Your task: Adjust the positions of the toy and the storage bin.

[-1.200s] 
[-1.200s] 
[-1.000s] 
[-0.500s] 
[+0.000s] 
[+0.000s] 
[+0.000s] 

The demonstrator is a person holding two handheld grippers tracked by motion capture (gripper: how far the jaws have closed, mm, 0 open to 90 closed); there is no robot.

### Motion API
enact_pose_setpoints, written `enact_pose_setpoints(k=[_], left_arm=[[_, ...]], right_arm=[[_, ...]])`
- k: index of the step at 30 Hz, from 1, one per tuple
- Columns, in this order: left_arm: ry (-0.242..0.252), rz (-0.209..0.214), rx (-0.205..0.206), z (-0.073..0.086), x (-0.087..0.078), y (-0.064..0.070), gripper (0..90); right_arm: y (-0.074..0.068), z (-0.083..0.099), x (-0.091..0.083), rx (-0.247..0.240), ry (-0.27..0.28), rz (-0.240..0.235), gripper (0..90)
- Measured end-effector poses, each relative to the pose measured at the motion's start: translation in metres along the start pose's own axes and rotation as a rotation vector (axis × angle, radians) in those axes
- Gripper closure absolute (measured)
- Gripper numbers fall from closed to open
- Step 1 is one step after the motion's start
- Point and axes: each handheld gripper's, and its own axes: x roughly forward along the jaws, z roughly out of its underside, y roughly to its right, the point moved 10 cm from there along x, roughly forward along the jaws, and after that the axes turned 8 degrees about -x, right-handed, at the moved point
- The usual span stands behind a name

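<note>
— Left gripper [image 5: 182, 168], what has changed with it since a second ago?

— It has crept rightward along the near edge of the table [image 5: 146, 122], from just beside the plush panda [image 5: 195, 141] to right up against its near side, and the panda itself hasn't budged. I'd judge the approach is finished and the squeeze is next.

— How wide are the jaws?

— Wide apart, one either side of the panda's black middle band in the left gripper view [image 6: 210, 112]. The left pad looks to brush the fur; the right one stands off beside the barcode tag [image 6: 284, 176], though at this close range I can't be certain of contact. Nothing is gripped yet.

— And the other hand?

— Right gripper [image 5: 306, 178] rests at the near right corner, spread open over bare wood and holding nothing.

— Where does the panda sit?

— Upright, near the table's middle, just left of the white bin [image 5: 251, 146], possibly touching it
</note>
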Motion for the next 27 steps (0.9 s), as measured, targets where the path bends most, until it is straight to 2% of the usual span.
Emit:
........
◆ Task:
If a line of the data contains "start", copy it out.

◆ Output of the exercise:
- Measured end-effector poses, each relative to the pose measured at the motion's start: translation in metres along the start pose's own axes and rotation as a rotation vector (axis × angle, radians) in those axes
- Step 1 is one step after the motion's start

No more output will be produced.